Anybody who reads this blog on a regular basis knows what a big fan I am of vintage crime-fiction book covers. So allow me to enthuse just a bit over Dames, Dolls, and Gun Molls: The Art of Robert A. Maguire (Dark Horse, $24.95), by Jim Silke. American Maguire, who died in 1995, was one of the foremost paperback illustrators of the mid-20th century. “His classic period ...,” explains the artist’s official Web site, “grew out of his skilled female images, some of the best and most memorable of the period. Maguire’s mastery of the ‘femme fatale’ created a vintage paperback icon: his women are passionate yet somehow down to earth, approachable, though sometimes at your own risk. These images compel one to wonder what led up to that instant in time and where it will lead next, the very stuff of timeless art.”

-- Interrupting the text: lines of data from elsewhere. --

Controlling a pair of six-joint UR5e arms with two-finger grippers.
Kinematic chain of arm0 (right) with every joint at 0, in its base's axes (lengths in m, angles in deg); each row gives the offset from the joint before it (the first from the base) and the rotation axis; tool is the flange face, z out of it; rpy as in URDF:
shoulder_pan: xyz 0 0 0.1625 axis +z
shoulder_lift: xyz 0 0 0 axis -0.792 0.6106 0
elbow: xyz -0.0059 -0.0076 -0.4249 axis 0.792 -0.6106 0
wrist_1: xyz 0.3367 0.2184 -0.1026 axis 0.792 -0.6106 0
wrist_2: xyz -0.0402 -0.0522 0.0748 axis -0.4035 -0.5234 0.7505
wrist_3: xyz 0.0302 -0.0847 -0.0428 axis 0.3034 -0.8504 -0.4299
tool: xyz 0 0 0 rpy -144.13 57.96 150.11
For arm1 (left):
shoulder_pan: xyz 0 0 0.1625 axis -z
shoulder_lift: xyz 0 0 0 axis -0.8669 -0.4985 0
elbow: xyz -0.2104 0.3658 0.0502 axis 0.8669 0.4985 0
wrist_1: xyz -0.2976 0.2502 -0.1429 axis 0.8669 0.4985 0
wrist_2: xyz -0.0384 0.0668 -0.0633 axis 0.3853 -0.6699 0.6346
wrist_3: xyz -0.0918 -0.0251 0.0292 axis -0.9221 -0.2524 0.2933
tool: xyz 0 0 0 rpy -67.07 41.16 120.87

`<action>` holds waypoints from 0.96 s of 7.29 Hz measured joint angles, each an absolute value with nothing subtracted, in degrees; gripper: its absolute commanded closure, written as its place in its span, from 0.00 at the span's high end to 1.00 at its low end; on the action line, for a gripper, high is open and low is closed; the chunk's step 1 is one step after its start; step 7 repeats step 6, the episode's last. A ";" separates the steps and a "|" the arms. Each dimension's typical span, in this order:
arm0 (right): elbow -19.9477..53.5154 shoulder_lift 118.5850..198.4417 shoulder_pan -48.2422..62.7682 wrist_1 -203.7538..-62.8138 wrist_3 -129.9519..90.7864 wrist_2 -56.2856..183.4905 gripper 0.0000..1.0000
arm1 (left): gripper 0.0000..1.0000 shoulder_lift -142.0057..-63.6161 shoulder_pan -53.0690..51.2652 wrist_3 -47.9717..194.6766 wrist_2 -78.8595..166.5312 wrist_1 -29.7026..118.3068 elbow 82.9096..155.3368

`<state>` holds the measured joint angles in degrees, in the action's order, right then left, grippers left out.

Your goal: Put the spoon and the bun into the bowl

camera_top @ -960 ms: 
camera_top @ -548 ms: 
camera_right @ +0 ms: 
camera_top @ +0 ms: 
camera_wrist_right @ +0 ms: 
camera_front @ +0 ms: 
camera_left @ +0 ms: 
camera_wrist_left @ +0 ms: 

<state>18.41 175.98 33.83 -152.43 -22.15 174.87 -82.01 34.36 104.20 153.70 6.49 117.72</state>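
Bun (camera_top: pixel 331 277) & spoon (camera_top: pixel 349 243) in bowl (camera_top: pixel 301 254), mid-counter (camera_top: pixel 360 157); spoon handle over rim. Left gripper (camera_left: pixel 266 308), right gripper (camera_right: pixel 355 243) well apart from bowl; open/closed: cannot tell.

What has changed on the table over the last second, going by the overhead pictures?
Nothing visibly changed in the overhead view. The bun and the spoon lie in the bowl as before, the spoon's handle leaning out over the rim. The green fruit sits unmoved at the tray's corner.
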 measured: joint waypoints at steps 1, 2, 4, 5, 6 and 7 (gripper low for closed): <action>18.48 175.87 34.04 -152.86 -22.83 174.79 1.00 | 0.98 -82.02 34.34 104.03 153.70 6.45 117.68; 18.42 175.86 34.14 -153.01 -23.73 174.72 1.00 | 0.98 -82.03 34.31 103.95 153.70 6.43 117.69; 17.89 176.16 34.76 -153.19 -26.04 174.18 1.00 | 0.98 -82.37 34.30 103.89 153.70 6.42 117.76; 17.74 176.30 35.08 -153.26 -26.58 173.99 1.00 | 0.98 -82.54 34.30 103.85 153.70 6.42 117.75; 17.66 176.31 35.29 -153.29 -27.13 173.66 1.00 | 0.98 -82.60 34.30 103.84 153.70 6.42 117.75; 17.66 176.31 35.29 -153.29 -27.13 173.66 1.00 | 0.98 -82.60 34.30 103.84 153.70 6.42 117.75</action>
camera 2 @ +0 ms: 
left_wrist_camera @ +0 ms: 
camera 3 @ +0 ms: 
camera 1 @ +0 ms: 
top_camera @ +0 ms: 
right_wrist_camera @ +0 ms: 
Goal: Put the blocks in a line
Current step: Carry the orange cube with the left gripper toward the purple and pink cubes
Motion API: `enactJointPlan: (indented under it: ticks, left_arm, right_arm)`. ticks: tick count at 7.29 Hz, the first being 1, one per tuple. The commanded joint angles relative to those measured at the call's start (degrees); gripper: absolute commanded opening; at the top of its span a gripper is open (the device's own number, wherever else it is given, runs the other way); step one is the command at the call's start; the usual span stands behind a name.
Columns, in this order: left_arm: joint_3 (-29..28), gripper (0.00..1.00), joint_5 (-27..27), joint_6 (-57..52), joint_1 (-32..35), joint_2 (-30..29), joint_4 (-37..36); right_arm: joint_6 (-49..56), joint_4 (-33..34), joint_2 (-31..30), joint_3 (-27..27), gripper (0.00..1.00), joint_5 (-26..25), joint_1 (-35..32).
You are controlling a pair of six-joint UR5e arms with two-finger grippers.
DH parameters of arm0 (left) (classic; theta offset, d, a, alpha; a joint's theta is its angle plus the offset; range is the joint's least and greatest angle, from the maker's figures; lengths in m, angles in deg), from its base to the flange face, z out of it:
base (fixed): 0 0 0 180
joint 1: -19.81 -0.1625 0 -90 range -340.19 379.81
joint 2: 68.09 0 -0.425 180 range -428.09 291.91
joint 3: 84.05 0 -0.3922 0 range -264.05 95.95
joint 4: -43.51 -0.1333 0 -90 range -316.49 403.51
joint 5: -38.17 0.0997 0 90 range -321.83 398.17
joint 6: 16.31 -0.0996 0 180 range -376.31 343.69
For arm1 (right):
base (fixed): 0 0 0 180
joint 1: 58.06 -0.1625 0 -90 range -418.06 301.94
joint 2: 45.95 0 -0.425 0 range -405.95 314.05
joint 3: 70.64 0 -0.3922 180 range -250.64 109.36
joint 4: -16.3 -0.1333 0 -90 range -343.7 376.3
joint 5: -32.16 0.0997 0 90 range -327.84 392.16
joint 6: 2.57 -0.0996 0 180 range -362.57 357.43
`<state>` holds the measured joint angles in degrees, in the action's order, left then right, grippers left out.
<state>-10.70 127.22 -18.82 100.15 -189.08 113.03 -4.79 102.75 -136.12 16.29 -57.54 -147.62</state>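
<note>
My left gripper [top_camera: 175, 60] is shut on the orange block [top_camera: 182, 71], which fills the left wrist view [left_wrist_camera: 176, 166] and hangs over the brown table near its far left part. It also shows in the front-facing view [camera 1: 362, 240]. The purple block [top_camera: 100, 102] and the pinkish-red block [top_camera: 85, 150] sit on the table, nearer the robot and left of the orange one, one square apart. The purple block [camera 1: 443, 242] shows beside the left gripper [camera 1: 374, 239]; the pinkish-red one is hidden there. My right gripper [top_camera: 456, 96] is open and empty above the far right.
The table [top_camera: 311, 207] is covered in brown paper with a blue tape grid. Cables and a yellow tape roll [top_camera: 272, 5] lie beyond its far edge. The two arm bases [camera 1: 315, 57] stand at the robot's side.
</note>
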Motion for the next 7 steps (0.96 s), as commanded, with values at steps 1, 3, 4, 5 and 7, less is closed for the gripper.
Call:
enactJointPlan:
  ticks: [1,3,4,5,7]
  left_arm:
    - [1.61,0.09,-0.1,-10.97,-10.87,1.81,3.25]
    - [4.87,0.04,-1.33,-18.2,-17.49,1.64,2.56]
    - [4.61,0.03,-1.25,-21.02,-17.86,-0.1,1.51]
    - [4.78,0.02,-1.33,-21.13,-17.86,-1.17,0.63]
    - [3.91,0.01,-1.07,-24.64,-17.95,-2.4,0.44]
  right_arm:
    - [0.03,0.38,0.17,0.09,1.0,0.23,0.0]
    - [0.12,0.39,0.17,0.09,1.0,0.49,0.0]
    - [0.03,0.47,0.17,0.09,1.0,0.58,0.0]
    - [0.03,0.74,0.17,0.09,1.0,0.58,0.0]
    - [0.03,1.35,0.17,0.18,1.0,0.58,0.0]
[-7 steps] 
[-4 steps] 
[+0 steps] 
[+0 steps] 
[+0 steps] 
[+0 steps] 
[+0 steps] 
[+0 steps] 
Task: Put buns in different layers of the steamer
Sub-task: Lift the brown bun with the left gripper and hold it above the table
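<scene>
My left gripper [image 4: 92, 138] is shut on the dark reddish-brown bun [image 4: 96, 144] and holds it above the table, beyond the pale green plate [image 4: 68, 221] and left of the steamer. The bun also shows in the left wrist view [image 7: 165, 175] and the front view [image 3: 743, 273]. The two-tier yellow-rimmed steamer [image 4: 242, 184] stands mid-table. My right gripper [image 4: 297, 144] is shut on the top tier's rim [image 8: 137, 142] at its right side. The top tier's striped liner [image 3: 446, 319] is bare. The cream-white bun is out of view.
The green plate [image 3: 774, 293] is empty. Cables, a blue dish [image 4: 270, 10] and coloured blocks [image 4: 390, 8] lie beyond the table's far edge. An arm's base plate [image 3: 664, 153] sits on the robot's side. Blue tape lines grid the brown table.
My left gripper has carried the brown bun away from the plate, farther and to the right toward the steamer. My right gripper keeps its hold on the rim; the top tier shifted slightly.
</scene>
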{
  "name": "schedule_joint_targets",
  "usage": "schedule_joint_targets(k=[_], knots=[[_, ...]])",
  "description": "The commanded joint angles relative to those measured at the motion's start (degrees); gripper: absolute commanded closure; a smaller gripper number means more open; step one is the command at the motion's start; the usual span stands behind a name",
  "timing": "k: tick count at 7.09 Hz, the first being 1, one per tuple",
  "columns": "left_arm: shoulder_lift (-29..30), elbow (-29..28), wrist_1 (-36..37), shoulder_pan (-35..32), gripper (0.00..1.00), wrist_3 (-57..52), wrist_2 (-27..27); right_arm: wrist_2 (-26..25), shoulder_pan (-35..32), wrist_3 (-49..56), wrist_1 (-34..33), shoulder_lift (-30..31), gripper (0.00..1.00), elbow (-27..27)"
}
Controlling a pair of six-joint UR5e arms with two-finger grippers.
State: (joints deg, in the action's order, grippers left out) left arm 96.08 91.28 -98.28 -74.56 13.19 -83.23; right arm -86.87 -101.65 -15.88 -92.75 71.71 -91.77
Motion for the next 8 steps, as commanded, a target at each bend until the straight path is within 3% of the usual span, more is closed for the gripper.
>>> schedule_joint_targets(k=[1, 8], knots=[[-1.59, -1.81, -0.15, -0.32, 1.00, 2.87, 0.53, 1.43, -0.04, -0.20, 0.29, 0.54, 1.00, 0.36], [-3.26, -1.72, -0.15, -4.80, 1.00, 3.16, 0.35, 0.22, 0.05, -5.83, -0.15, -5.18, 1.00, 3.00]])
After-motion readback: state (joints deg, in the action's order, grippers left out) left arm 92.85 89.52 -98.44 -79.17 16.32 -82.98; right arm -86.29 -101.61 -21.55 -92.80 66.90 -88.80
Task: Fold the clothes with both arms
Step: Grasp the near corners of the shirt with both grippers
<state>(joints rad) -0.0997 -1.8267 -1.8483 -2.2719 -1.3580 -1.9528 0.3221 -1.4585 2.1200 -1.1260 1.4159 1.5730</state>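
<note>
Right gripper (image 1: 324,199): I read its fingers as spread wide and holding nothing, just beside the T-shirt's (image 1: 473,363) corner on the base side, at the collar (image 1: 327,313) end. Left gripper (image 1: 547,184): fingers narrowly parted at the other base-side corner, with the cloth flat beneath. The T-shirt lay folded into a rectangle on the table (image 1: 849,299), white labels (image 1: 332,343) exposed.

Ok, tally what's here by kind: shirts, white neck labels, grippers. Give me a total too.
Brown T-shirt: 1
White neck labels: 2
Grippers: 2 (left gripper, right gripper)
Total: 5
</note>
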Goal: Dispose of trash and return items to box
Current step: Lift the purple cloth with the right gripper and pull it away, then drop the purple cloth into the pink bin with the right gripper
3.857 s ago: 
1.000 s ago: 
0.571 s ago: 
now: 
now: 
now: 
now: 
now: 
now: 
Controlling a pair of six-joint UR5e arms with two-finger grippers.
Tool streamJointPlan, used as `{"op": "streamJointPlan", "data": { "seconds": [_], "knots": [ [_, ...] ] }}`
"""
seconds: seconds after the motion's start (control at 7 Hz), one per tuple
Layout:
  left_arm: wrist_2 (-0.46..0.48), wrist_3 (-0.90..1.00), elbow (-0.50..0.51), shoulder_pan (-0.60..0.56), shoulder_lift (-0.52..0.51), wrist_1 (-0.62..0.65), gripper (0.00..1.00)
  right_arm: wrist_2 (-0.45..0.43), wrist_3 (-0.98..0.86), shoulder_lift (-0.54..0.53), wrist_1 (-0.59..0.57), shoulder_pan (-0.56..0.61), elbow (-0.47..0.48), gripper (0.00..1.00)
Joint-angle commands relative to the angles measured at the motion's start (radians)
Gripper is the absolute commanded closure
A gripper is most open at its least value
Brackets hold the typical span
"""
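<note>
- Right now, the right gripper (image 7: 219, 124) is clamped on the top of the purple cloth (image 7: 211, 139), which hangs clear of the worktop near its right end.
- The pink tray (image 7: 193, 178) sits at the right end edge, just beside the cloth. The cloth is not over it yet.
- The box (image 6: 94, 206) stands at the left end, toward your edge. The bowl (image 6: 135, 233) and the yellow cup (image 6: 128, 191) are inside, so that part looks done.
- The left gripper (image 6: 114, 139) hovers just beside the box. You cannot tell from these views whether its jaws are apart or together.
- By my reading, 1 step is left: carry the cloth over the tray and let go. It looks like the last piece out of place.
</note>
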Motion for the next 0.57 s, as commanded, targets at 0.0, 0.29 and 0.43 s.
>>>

Writer and artist Jim Silke, who created the memorable Rascals in Paradise series for Dark Horse Comics in the 1990s, and more recently gave us Pinup: The Illegitimate Art (2005), loads the 96 pages of Dames, Dolls, and Gun Molls with large-scale reproductions of Maguire’s arresting artwork, as well as essays about his life and his illustrating process, some of the sketches he later turned into book jackets, and a few photos he used to capture reality on the tip of his pen. If you’d like to see some of the results, check out the flip-book sampler here.
This book might be an ideal companion to Dope Menace: The Sensational World of Drug Paperbacks, 1900-1972. But it would also be well paired with the forthcoming (in July) Dames, Dolls, and Delinquents: A Collector’s Guide to Sexy Pulp Fiction Paperbacks, by Gary Lovisi. What wonderful riches for the eyes as well as the imagination!
Oh, and if you’re wondering where you’ve seen the cover illustration of Dames, Dolls, and Gun Molls before, it’s comes from 1956’s The Bad Blonde, a Father Shanley mystery by Jack Webb.